(Stored items from a collection)
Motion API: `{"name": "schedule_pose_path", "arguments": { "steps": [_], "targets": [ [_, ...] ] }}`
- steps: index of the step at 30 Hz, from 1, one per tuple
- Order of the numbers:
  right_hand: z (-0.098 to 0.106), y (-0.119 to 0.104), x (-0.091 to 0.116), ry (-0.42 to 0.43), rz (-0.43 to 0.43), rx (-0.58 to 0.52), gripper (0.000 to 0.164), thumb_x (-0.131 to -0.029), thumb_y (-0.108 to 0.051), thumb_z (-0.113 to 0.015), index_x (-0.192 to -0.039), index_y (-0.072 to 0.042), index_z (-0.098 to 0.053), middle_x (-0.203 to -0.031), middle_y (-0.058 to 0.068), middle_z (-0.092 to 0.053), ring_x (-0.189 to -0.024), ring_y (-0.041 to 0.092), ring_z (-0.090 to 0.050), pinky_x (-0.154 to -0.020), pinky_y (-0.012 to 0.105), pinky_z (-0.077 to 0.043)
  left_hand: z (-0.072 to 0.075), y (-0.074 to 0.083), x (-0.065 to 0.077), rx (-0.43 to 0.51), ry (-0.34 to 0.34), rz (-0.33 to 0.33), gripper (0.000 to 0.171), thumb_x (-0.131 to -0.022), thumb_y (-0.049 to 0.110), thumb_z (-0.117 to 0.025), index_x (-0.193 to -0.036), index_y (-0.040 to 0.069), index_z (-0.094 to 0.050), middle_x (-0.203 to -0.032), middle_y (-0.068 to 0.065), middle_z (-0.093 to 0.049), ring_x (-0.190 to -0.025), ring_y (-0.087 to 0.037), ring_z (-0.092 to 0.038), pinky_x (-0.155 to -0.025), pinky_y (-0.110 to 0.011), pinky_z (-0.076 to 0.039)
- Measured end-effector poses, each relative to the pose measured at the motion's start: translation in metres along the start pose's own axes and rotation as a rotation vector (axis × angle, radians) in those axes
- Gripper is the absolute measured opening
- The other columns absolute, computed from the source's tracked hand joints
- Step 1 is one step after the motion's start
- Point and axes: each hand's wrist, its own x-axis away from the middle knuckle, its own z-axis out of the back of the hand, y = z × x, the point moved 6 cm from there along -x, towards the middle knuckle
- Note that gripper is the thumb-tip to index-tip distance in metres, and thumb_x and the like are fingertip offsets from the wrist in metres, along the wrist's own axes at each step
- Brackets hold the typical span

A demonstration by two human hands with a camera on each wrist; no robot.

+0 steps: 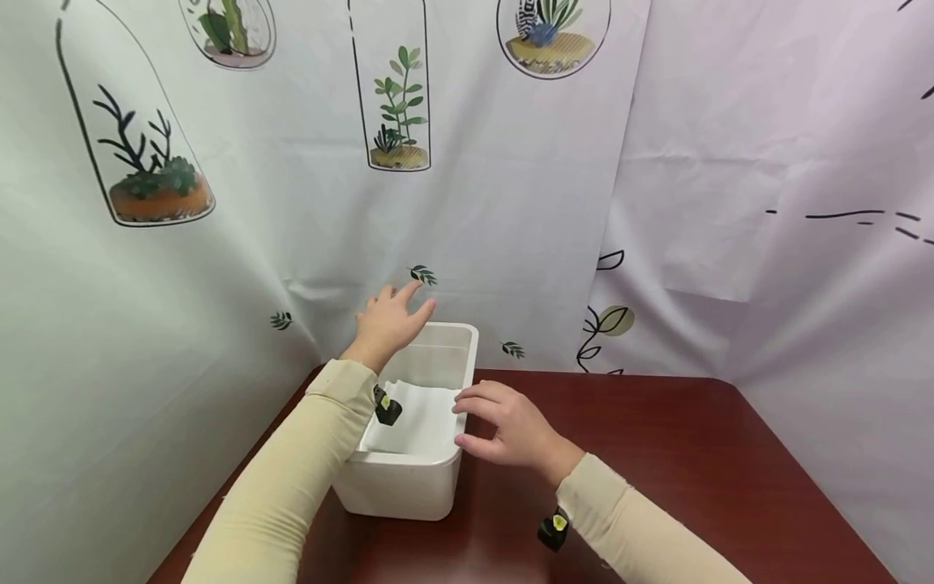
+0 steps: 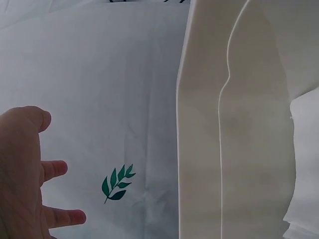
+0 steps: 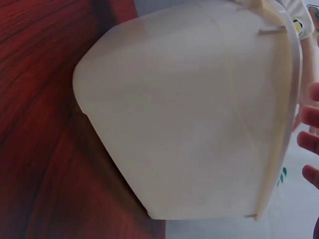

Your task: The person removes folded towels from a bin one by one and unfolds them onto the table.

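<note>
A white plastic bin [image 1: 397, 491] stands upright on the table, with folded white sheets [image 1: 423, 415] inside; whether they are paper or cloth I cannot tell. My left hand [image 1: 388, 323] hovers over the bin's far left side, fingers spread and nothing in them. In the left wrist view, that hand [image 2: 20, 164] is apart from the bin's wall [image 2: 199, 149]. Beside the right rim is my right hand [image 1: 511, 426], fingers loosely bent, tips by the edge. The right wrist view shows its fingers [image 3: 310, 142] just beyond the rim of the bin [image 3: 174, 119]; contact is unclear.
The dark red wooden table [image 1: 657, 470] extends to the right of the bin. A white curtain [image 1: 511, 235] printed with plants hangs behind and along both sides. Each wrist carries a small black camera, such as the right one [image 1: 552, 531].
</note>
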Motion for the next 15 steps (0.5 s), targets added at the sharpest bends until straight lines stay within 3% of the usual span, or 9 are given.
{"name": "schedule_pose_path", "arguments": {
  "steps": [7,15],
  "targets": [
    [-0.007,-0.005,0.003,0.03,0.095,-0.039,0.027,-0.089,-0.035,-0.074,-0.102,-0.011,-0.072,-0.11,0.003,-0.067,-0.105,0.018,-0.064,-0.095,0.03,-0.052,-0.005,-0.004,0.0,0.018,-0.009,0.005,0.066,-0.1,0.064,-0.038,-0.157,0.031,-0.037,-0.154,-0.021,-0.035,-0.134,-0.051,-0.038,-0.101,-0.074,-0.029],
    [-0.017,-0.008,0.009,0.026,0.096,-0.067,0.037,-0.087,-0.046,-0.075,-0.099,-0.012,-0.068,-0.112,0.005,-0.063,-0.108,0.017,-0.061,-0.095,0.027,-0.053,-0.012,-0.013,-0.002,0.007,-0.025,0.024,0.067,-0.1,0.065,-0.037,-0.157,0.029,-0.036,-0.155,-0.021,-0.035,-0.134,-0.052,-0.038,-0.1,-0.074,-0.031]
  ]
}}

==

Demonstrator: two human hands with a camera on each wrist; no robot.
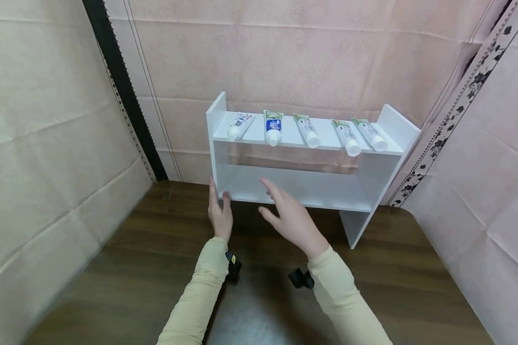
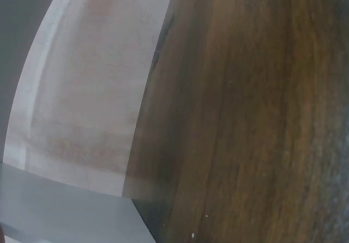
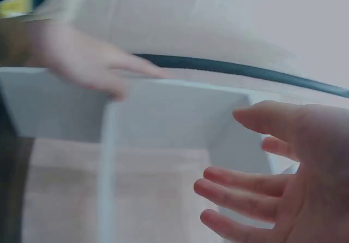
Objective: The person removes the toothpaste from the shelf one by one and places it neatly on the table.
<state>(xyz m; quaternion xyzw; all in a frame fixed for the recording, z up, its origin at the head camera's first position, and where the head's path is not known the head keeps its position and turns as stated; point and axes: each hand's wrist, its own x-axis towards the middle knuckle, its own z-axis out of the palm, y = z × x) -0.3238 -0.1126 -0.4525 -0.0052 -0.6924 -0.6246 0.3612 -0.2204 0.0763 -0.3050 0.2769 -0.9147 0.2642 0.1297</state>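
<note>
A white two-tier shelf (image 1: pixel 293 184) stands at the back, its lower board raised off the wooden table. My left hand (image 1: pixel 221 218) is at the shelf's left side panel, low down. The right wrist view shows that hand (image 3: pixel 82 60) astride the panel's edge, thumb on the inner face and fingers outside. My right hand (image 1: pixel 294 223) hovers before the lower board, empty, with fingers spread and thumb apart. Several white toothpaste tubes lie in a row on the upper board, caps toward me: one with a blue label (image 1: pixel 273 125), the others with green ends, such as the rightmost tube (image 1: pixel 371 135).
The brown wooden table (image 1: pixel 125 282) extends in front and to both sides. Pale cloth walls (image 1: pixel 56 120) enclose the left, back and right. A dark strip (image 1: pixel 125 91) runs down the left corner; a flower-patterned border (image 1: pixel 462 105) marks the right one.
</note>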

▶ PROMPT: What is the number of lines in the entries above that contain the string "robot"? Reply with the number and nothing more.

▶ TASK RESPONSE: 2